Javier Aranda Luna
C
uando un poeta muere va perdiendo sus lectores. Mueren con él. Cada aniversario se le recuerda menos y la circulación de sus libros disminuye. Pocos sobreviven a ese río que todo lo devora y que es el tiempo. Gabriel Garcia Márquez es uno de esos sobrevivientes y goza de muy buena salud. Sus libros se siguen reditando, sus malquerientes continúan ladrando para subirse a su fama y su novela emblemática, Cien años de soledad, sigue siendo un best seller con casi 40 millones de ejemplares publicados en medio siglo.
Cuarenta millones de ejemplares son una barbaridad. Significa que en medio siglo se han publicado unos 800 mil libros al año, poco más de 2 mil por día.

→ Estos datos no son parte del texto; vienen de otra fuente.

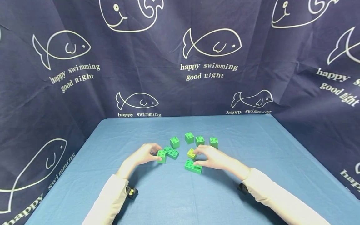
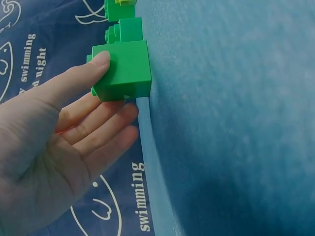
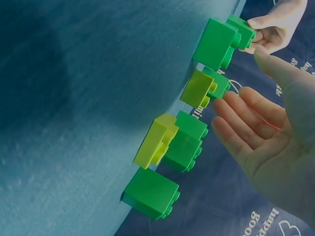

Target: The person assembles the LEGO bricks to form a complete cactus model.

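Observation:
My left hand (image 1: pixel 147 153) pinches a square green building block (image 1: pixel 161 158), its thumb on the near face and fingers behind. In the left wrist view the thumb presses flat on that block (image 2: pixel 125 71). A long green building block (image 1: pixel 172 152) lies just beyond it. My right hand (image 1: pixel 213 157) hovers with fingers spread and holds nothing. Below its fingertips are a small yellow block (image 1: pixel 191 153) and, nearer, another long green block (image 1: pixel 192 167). The right wrist view shows a second yellow block (image 3: pixel 156 141), which the right hand hides in the head view.
Several square green blocks stand farther back, among them a left one (image 1: pixel 174 142), a middle one (image 1: pixel 189 137) and a right one (image 1: pixel 213 142). A blue cloth covers the table (image 1: pixel 174 200). Dark fish-printed curtains (image 1: pixel 157 72) hang behind and at both sides.

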Available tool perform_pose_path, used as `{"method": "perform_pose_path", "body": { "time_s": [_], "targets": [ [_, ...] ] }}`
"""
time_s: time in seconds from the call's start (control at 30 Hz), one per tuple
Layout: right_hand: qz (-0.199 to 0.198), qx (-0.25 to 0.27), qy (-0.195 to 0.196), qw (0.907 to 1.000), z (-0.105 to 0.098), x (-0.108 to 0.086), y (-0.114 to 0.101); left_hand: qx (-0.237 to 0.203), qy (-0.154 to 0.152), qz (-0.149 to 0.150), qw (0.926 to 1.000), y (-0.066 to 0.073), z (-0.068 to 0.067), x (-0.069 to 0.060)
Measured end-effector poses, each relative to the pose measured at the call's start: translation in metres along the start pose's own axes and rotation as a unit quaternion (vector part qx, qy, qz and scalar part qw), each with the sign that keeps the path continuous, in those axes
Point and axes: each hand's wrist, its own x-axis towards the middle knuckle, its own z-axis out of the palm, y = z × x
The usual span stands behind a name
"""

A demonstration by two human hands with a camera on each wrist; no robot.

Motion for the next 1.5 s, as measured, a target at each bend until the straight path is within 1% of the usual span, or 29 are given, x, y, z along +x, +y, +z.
{"method": "perform_pose_path", "body": {
  "time_s": [0.17, 0.33, 0.43, 0.6, 0.7, 0.83, 0.93, 1.07, 1.27, 1.43, 1.5],
  "targets": [
    [0.008, 0.001, -0.005, 1.0, 0.004, 0.0, 0.001, -0.004, 0.004, -0.013, 0.9999, 0.0, 0.002, 0.001],
    [0.018, 0.009, -0.011, 0.9997, 0.009, -0.001, 0.005, -0.003, 0.007, -0.016, 0.9998, 0.0, 0.004, 0.002],
    [0.015, 0.019, -0.017, 0.9996, 0.011, -0.001, 0.007, -0.006, 0.005, -0.018, 0.9998, 0.0, 0.005, 0.001],
    [0.012, 0.034, -0.04, 0.9986, 0.009, -0.001, 0.009, -0.013, 0.004, -0.028, 0.9995, 0.0, 0.005, 0.002],
    [0.002, 0.039, -0.048, 0.9981, 0.01, -0.001, 0.01, -0.013, 0.004, -0.032, 0.9994, 0.001, 0.005, 0.003],
    [-0.004, 0.043, -0.054, 0.9976, 0.011, 0.0, 0.013, -0.014, 0.004, -0.029, 0.9995, 0.0, 0.005, 0.002],
    [0.0, 0.046, -0.056, 0.9974, 0.011, 0.0, 0.014, -0.016, 0.005, -0.026, 0.9995, 0.0, 0.005, 0.003],
    [0.002, 0.039, -0.056, 0.9976, 0.01, 0.0, 0.015, -0.022, 0.006, -0.027, 0.9994, -0.001, 0.004, 0.003],
    [0.006, 0.023, -0.065, 0.9976, 0.01, -0.001, 0.011, -0.034, -0.001, -0.037, 0.9987, -0.002, 0.005, 0.002],
    [-0.02, 0.014, -0.049, 0.9985, 0.011, 0.0, 0.011, -0.039, -0.004, -0.036, 0.9986, 0.0, 0.004, 0.002],
    [-0.024, 0.011, -0.047, 0.9986, 0.011, 0.0, 0.011, -0.041, -0.007, -0.033, 0.9986, 0.001, 0.003, 0.002]
  ]
}}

Pero me interesa, más que el número de ejemplares, que con esa novela haya alcanzado a diversos públicos: a la élite literaria que lo denostó en Colombia (
carece de lógica interna y de rigor estético: Eduardo Gómez) y lo aplaudió en México (
es una novela perfecta: Emmanuel Carballo), pero también y, sobre todo, a ese público lector que, sin ningún entrenamiento literario, ha devorado esa novela en la que resulta difícil seguir las genealogías por la repetición de nombres y por los espejos y espejismos que se funden en el relato.
La primera edición de Cien años de soledad fue publicada por Editorial Sudamericana en Buenos Aires hace medio siglo, con la célebre portada donde una carabela se encuentra en medio de la selva. Fue como una botella lanzada al mar en busca de los lectores de ese manuscrito que llevaba maquinando su autor desde los 17 años y que había abandonado entonces por parecerle un proyecto demasiado grande.
En 1967 García Márquez ya había publicado ese portento que es El coronel no tiene quien le escriba y que consideró desde entonces y hasta el fin de sus días como su mejor novela. Pero el terremoto iniciado con Cien años de soledad no tuvo parangón en la vida del novelista, ni lo ha tenido en la literatura del siglo XX, pues sus ondas telúricas no han dejado de alcanzarnos desde hace medio siglo y al parecer habrán de sobrevivirnos por largo tiempo.
Cien años de soledad, esa historia
donde las esteras vuelan, los muertos resucitan, los curas levitan tomando tazas de chocolate y las bobas suben al cielo en cuerpo y alma, fue escrita en 18 meses. Escribía todos los días de nueve a cuatro de la tarde. Comía, dormía una hora
y corregía los capítulos del principio, a veces hasta las dos y tres de la madrugada, como escribió en una carta a su amigo Plinio Apuleyo Mendoza, el 27 de junio de 1966.
Fueron días de altos contrastes. La locura de escribir la novela hizo sentir a García Márquez de manera estupenda –
nunca me he sentido mejor, todo me sale a torrentes–, pero también lo hizo padecer a él y a su familia una penuria económica mordedora: “Mercedes aguanta como un hombre –le escribe a Plinio Apuleyo en la misma carta–, pero dice que si luego la novela no funciona me manda a la mierda”.
En una nota publicada en 1968 en la célebre sección Calendario de La cultura en México, José Emilio Pacheco nos recordaba que 1967 fue un año significativo en el terreno literario:
fue el año que marcó la consolidación de un movimiento que significa para la prosa narrativa lo que el modernismo del 900 fue para la poesía.
Y vaya que Pacheco tenía razón: en 1967 Miguel Ángel Asturias recibió el Premio Nobel, Vargas Llosa el Rómulo Gallegos, Cabrera Infante publicó Tres Tristes Tigres, empezó a difundirse Paradiso, de Lezama Lima, y García Márquez dio a conocer Cien años de soledad.
Desde entonces el novelista se ha convertido en un polo de atracción y repulsión. De atracción para los lectores sinceros y de repulsión para los ideólogos que discrepan de las ideas políticas del autor. Los lectores precarios siempre estarán entre nosotros como sentencia La Palabra a propósito de los pobres.
A medio siglo de la publicación de Cien años de soledad, la obra que se convirtió en un clásico de la literatura, sigue provocando entuertos: por envidia o por colgarse de su fama.
Como sea, Cien años de soledad sobrevivirá a sus críticos y sus rencores, pues serán desterrados de la memoria de los hombres con el vendaval de los años y no tendrán una segunda oportunidad sobre la tierra.